__Work request__
Every line below that holds the word "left" must be listed.

^^^^^^^^

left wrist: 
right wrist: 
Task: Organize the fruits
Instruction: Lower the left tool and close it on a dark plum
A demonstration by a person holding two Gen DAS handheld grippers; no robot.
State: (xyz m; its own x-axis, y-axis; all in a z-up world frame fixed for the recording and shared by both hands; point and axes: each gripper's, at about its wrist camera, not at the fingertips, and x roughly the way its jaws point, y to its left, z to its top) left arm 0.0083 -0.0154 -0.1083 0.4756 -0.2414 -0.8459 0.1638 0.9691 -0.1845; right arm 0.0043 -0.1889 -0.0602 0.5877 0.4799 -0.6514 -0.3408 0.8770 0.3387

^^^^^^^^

__Problem solution__
left wrist: 
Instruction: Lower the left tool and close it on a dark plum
State: (xyz m; its own x-axis, y-axis; all in a z-up world frame fixed for the recording and shared by both hands; point and axes: each gripper's, at about its wrist camera, not at the fingertips, and x roughly the way its jaws point, y to its left, z to its top) left arm 0.0083 -0.0154 -0.1083 0.4756 -0.2414 -0.8459 0.1638 0.9691 -0.1845; right arm 0.0043 -0.1889 -0.0602 0.5877 0.4799 -0.6514 -0.3408 0.8770 0.3387

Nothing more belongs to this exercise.